In seiner Entscheidung vom 04.10.2005 (9 AZR 507/04) hatte sich das Bundesarbeitsgericht mit der Frage auseinanderzusetzen, wer Arbeitszeugnisse in einem Unternehmen zu unterschreiben hat. Nach § 109 GewO kann jeder Arbeitnehmer bei der Beendigung des Arbeitsverhältnisses vom Arbeitgeber die Erteilung eines schriftlichen qualifizierten Zeugnisses verlangen. Ein solches Zeugnis dient insbesondere der Information künftiger Arbeitgeber über den Arbeitnehmer, dem die Suche nach einer neuen Beschäftigung erleichtert werden soll. Es müsse deshalb ? so das Bundesarbeitsgericht ? von einer Person unterzeichnet werden, die aus der Sicht eines Dritten geeignet sei, die Verantwortung für die Beurteilung des Arbeitnehmers zu übernehmen. Dies gelte insbesondere hinsichtlich der fachlichen Beurteilung. Werde das Zeugnis nicht vom Arbeitgeber selbst, seinem gesetzlichen Vertretungsorgan oder im öffentlichen Dienst vom Dienststellenleiter oder seinem Vertreter unter-zeichnet, sei das Zeugnis zumindest von einem ranghöheren Vorgesetzten zu unterschreiben. Diese Stellung müsse sich überdies aus dem Zeugnis ablesen lassen.

Der vom Neunten Senat entschiedene Rechtsstreit betraf das Zeugnis eines wissenschaftlichen Mitarbeiters einer Forschungsanstalt des Bundes.

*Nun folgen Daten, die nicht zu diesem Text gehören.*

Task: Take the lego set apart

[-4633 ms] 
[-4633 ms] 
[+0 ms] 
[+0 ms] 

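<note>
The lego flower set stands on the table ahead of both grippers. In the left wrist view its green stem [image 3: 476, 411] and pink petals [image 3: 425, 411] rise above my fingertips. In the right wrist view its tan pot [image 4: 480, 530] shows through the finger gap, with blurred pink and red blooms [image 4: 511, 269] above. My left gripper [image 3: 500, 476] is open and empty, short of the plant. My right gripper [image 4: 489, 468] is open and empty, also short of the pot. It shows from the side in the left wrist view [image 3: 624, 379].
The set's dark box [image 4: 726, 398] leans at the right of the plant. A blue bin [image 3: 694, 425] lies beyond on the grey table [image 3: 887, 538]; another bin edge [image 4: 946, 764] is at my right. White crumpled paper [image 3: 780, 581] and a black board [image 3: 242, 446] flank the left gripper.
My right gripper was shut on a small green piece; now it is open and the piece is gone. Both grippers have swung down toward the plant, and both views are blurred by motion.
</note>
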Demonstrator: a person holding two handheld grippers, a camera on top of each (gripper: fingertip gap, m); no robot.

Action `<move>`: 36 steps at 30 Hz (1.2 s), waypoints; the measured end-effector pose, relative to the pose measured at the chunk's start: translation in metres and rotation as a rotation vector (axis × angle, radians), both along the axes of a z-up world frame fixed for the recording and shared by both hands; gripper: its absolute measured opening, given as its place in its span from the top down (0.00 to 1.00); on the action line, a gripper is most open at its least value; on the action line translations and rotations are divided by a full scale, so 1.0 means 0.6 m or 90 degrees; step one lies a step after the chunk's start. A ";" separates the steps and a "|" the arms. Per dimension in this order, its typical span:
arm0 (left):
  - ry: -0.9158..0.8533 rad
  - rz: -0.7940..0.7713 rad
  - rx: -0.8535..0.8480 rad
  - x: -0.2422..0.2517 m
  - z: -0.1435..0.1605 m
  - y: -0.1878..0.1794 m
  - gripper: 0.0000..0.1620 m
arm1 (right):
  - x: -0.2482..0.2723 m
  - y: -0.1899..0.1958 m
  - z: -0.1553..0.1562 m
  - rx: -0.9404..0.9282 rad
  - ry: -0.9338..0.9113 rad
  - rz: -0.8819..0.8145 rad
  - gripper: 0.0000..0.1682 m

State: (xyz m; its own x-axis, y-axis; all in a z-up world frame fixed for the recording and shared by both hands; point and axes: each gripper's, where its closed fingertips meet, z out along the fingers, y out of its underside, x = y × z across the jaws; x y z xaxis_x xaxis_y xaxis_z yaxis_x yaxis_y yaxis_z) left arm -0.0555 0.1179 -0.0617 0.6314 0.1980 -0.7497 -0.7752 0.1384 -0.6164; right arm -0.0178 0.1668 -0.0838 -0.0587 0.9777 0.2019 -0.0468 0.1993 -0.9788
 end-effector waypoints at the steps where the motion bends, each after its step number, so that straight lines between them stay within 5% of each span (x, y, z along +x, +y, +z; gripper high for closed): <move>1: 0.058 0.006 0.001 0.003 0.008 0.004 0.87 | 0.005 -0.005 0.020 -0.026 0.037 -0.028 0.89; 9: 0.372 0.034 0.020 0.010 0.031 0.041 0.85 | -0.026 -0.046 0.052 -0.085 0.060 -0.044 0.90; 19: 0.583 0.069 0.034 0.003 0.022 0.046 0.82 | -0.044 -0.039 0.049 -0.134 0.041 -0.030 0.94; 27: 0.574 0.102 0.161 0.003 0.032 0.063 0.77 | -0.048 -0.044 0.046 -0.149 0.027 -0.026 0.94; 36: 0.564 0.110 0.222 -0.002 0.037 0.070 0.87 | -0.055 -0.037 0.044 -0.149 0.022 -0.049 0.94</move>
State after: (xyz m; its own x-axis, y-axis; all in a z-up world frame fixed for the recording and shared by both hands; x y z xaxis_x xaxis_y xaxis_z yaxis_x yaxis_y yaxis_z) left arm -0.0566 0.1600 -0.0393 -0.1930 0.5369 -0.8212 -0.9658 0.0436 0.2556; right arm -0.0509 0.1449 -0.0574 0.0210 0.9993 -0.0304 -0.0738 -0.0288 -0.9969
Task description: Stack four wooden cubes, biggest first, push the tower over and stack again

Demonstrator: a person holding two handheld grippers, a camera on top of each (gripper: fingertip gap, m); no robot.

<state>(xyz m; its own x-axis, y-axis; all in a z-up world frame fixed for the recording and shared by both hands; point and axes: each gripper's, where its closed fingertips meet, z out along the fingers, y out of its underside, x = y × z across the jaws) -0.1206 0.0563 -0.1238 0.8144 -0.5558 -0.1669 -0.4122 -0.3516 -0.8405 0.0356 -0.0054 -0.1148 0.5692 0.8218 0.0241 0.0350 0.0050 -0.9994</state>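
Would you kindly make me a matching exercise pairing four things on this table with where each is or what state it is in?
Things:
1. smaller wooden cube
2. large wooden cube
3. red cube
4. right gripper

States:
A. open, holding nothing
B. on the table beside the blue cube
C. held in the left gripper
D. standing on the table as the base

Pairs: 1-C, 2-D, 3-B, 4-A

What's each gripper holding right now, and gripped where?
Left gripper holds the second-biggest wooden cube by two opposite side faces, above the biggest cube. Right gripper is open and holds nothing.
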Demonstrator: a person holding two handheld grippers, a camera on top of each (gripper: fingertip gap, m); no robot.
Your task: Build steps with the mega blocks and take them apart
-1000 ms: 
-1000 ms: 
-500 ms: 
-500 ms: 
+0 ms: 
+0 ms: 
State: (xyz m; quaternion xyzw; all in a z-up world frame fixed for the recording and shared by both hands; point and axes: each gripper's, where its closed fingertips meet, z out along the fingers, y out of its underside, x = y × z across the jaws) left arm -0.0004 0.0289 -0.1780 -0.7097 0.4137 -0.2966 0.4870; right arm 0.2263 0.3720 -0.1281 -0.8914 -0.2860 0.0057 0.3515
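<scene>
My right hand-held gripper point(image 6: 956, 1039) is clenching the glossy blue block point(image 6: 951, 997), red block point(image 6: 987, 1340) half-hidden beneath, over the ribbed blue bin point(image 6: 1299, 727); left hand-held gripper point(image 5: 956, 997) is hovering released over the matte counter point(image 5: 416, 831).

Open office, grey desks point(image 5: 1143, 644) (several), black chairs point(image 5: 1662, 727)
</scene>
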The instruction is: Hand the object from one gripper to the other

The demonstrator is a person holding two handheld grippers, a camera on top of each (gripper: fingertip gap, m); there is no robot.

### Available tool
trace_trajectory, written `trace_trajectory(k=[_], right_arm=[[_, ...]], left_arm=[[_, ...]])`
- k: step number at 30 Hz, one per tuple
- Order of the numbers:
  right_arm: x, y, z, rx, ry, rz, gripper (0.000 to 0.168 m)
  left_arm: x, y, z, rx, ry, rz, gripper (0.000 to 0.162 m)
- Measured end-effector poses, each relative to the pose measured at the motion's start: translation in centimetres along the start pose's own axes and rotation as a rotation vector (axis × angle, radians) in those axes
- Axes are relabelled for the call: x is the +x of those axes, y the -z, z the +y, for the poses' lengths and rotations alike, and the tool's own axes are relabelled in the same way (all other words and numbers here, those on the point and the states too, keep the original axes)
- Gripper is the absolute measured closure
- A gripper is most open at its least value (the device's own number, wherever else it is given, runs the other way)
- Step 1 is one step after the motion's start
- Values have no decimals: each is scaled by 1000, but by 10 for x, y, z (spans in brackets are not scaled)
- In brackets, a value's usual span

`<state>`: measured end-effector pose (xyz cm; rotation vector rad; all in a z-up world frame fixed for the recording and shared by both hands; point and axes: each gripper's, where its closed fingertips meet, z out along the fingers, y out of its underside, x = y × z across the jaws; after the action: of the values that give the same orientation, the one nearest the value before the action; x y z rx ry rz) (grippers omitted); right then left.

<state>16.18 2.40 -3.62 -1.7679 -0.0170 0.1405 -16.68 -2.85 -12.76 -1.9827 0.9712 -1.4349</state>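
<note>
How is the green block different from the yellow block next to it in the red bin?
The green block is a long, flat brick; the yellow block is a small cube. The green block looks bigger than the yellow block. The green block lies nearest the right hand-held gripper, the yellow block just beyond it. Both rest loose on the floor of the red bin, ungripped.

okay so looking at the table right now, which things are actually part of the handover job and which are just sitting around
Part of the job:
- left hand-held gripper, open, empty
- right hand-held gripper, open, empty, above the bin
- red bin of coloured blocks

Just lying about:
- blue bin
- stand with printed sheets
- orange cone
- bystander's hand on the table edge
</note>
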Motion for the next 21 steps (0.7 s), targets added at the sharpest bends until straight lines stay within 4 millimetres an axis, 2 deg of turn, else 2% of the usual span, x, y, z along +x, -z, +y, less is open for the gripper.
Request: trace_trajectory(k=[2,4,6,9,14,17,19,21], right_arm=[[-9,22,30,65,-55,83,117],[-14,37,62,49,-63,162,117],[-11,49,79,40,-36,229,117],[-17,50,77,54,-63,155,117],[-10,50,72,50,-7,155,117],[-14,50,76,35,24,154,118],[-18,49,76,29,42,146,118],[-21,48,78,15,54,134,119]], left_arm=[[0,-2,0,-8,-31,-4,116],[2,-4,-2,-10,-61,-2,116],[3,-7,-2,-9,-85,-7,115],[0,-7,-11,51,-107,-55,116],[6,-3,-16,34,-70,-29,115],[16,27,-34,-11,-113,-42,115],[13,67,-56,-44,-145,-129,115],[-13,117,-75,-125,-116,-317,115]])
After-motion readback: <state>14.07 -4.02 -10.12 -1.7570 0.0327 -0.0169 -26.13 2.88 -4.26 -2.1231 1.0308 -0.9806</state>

Das Zeugnis war bisher ausschließlich von der Leiterin des Verwaltungsreferats unterschrieben worden. Der klagende Arbeitnehmer verlangte hingegen die Unterschrift durch einen ranghöheren Vorgesetzten. Im Unterschied zu den Vorinstanzen bekam er beim Bundesarbeitsgericht Recht.